• [Assignment]: When the line containing "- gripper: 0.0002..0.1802" appears in the data below, begin copying there and stop only after the line containing "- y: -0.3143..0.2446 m".

· · ·

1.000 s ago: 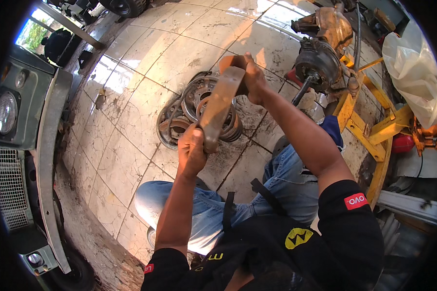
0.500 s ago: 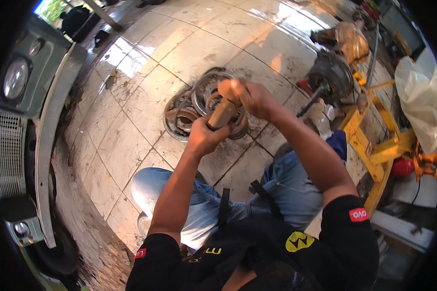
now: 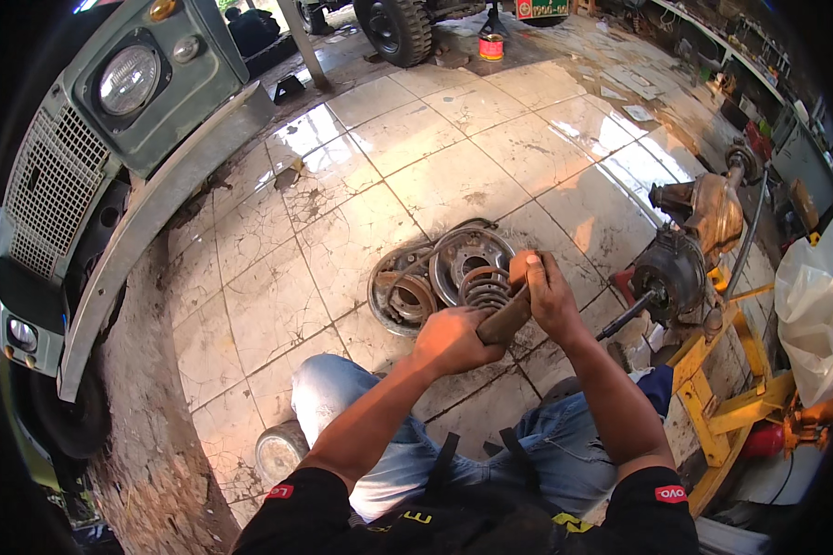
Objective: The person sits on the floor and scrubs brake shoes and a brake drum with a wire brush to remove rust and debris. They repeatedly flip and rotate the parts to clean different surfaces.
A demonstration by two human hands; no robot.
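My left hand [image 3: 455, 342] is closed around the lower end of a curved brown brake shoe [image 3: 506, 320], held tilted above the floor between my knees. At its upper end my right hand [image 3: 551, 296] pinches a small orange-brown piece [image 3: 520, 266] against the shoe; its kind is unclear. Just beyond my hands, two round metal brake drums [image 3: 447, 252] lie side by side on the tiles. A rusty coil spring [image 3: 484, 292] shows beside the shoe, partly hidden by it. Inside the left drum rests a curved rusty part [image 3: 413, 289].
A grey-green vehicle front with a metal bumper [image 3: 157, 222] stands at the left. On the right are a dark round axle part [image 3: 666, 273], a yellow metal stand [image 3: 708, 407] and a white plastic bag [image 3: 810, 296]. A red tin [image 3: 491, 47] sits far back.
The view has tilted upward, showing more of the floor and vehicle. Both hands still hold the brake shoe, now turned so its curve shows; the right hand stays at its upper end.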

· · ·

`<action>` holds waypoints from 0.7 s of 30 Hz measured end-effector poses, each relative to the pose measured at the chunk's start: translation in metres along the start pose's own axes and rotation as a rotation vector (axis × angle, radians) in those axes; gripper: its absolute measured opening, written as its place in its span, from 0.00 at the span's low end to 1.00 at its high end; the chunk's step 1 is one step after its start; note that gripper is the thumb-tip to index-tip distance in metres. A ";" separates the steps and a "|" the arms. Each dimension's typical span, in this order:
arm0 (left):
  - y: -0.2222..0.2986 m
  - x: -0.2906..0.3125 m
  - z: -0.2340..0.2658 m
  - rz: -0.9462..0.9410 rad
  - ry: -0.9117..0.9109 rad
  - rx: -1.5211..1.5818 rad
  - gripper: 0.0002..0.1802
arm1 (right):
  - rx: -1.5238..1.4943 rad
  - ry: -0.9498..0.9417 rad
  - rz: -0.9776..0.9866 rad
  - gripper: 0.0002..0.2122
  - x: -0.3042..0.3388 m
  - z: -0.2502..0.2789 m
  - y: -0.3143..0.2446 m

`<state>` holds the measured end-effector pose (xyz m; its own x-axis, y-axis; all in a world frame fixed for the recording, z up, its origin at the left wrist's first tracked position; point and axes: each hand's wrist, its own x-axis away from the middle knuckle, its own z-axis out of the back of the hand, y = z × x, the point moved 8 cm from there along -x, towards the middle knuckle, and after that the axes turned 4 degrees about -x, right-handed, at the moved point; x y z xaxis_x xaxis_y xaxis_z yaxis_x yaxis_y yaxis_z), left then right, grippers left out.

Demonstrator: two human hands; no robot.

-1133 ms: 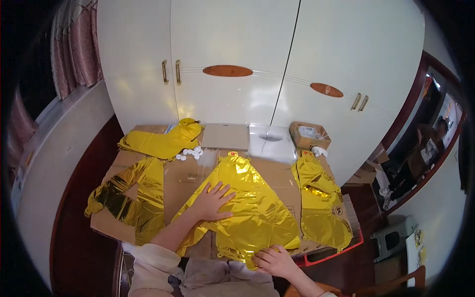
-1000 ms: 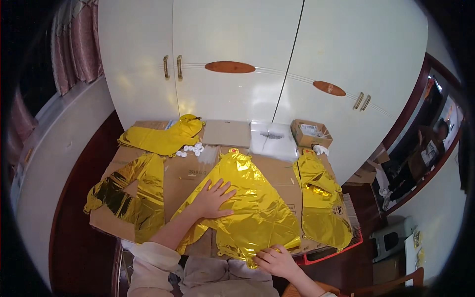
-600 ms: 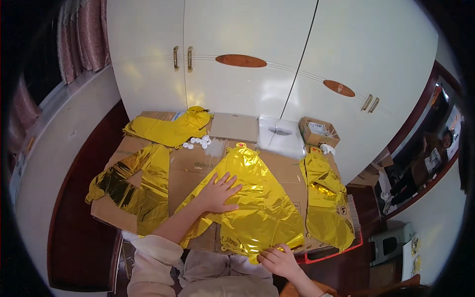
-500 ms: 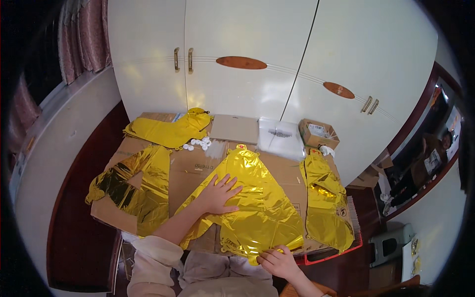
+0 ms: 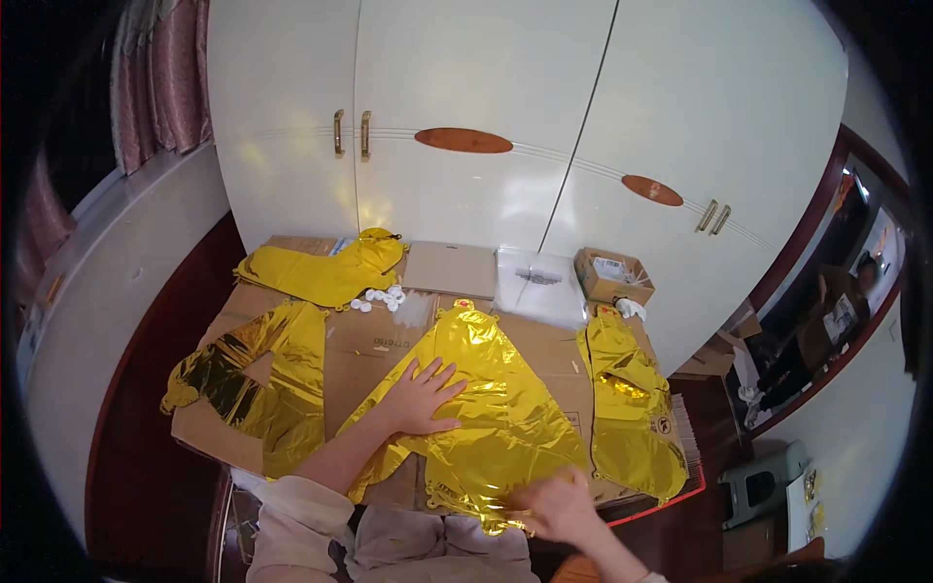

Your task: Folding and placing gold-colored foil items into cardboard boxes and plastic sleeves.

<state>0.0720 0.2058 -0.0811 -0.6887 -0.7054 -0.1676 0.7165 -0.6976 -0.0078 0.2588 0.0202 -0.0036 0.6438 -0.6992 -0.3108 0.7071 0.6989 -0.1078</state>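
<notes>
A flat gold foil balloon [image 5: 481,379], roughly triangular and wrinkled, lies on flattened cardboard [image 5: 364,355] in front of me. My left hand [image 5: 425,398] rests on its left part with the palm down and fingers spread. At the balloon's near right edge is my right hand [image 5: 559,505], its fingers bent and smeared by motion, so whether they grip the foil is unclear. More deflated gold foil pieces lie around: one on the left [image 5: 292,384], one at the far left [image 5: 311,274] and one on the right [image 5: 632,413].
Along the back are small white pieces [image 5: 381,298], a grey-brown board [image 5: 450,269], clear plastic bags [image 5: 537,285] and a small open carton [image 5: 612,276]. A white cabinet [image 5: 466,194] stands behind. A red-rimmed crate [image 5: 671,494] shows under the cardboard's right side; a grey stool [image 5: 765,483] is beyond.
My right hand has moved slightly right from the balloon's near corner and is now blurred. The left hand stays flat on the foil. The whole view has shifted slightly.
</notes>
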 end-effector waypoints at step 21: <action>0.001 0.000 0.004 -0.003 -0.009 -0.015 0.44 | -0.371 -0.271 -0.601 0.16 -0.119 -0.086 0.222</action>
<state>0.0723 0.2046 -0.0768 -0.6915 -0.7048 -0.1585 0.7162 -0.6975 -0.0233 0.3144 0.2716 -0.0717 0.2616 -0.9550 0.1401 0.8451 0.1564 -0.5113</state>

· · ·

• [Task output]:
  - gripper: 0.0002..0.1802
arm1 (right):
  - rx: -1.5238..1.4943 rad
  - ry: -0.9498..0.9417 rad
  - rz: -0.9776..0.9866 rad
  - gripper: 0.0002..0.2122
  - x: -0.3042..0.3388 m
  - z: -0.2502..0.2789 m
  - y: -0.3143..0.2446 m

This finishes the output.